I Corinthians 12:10 . . . to another the working of miracles. . .

Again, the same thing. The same person is not doing the miracles all the time. God picks and chooses.

I Corinthians 12:10 . . . to another prophecy, to another discerning of spirits, to another different kinds of tongues.

God gives gifts as they are needed for the congregation’s good. It is almost like God is a supervisor and He is handing out tools to do the job on this occasion and that occasion. If we are working under God, then He will give us the tools to perform what He wants us to perform.

But it does not necessarily mean that we have it all the time. These other gifts, the ones that were more general at the beginning, are generally given to everybody.

I Corinthians 12:11 But one and the same Spirit works all these things, distributing to each one individually as He wills.

Individually is an important word there.

A summary of that verse will tell you that God gives gifts to everybody. But He is not necessarily giving them equally, and He is not necessarily giving them for all time. Rather, they are tools to be used in His glorification.

But everybody receives a measure of understanding. Everybody receives a measure of wisdom. Everybody receives a measure of knowledge. Without these three, we could not function, and those three build and provide the foundation for the faith for salvation. But in other cases, God gives tools to His people as they are needed, to bear them up through situations that are going on in their life or something within the life of the congregation.

If you go through the entire book of I Corinthians, you will find that was a group of people that was loaded with problems. They had a lot of conflict between people, because there were a lot of different opinions. I am convinced that it was not Paul’s purpose to make everybody into “yellow pencils,” and everybody to be absolutely uniform in what they believed and the way that they practiced. That is God’s job. What Paul did was instruct people so that they would have the means by which to understand what they needed to do to fit themselves within the congregation, and above all, within that particular epistle, to quit judging one another so harshly.

There is a theme that begins right in the first chapter of I Corinthians, but I am going to break in to chapter 4, because Paul says something there very significant.

I Corinthians 4:5 Therefore judge nothing before the time. . .

That confirms that he is on the same page as Jesus. Jesus said “Be careful. Don’t judge anything quickly regarding our brothers.”

I Corinthians 4:5-6. . . until the Lord comes, who will both bring to light the hidden things of darkness and reveal the counsels of the hearts. Then each one’s praise will come from God. Now these things, brethren, I have figuratively transferred to myself and Apollos for your sakes, that you may learn in us not to think beyond what is written, that none of you may be puffed up on behalf of one against the other.

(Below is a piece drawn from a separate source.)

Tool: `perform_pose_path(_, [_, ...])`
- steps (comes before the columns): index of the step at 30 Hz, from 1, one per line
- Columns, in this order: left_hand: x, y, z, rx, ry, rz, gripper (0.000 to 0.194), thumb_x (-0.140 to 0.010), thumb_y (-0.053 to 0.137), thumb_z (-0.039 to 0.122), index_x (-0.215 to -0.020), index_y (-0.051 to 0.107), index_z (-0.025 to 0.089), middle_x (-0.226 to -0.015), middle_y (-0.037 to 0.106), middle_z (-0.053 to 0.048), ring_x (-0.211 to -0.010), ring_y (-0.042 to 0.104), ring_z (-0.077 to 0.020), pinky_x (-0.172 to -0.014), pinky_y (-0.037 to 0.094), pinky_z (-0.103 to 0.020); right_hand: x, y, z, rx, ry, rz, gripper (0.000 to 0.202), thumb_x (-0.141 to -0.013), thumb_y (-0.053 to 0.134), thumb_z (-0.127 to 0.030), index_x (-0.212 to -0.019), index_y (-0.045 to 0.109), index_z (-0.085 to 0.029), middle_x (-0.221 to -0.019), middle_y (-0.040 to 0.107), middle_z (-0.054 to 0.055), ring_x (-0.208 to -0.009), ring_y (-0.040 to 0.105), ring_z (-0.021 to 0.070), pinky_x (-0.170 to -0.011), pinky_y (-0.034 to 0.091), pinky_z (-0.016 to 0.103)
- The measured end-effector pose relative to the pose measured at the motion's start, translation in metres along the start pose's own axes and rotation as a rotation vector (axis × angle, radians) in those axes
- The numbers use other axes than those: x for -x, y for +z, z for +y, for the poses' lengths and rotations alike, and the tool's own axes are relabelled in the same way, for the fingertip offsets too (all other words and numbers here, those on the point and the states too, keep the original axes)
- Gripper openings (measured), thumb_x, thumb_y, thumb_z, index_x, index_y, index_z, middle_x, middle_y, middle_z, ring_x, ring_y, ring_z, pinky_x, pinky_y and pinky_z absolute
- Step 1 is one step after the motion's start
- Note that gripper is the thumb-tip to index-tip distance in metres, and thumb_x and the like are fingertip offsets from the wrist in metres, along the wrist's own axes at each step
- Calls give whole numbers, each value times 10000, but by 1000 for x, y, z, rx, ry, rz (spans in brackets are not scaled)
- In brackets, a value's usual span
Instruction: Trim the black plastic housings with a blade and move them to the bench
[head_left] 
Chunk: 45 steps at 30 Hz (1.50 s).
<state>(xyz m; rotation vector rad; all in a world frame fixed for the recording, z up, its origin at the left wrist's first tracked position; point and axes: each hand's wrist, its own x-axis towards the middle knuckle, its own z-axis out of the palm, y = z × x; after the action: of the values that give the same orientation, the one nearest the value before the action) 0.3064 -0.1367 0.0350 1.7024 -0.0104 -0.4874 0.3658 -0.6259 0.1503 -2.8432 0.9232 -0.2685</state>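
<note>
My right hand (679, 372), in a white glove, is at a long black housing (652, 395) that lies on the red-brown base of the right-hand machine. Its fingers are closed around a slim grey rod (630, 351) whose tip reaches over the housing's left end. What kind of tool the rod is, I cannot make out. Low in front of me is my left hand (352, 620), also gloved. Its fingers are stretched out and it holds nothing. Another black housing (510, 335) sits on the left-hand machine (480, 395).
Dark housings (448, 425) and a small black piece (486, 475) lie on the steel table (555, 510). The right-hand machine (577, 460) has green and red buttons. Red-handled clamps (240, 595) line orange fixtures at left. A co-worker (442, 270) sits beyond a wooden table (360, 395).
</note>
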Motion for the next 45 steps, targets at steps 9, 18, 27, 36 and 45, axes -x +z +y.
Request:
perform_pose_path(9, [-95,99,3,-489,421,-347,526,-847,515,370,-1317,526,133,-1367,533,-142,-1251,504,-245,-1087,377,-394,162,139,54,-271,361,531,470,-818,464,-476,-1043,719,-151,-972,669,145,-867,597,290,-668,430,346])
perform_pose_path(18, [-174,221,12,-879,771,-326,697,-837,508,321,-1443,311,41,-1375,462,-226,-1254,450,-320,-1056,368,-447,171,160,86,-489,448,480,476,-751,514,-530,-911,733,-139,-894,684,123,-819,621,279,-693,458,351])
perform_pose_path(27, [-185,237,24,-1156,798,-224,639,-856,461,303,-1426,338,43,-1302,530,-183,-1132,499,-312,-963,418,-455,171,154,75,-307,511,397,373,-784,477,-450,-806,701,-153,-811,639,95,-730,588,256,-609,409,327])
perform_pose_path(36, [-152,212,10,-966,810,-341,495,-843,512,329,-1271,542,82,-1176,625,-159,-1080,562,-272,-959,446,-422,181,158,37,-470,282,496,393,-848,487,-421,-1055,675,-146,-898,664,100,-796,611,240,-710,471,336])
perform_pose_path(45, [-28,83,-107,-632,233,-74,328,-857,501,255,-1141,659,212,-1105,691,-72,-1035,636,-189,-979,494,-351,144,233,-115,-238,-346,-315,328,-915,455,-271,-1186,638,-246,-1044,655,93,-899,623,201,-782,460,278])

Now verse 7 is really significant. Notice this first question.

I Corinthians 4:7 For who makes you differ from another? [What is the answer? God does.] And what do you have that you did not receive? Now if you did indeed receive it, why do you boast as if you had not received it?

Brethren, it is God who has formed this eclectic group. And I am sure that He has done it in Living, Philadelphia, United, and others as well. God is not creating “yellow pencils.” He is creating people who judge the way He does. That is what a king does; that is what a priest does.

So we are cautioned by Jesus to make sure that we careful in our assessments of one another, because we do not know the whole story of what is going on in their lives. God may even have put them in the congregation, converted, though they are a person with a great many difficulties.

Let us finish with this. If David was in this congregation, how would you have judged him after he did what he did in committing adultery with Bathsheba, and being guilty of murder in the death of Uriah the Hittite? How would you have judged that converted man?

Read the whole story. After he committed those sins, he did not understand the depth of what he did. He did not get it! It had somehow escaped his mind that he did something extremely detestable, until almost nine months later. God finally revealed it to him.

Do you see how different even deeply converted people can be? How would you judge him?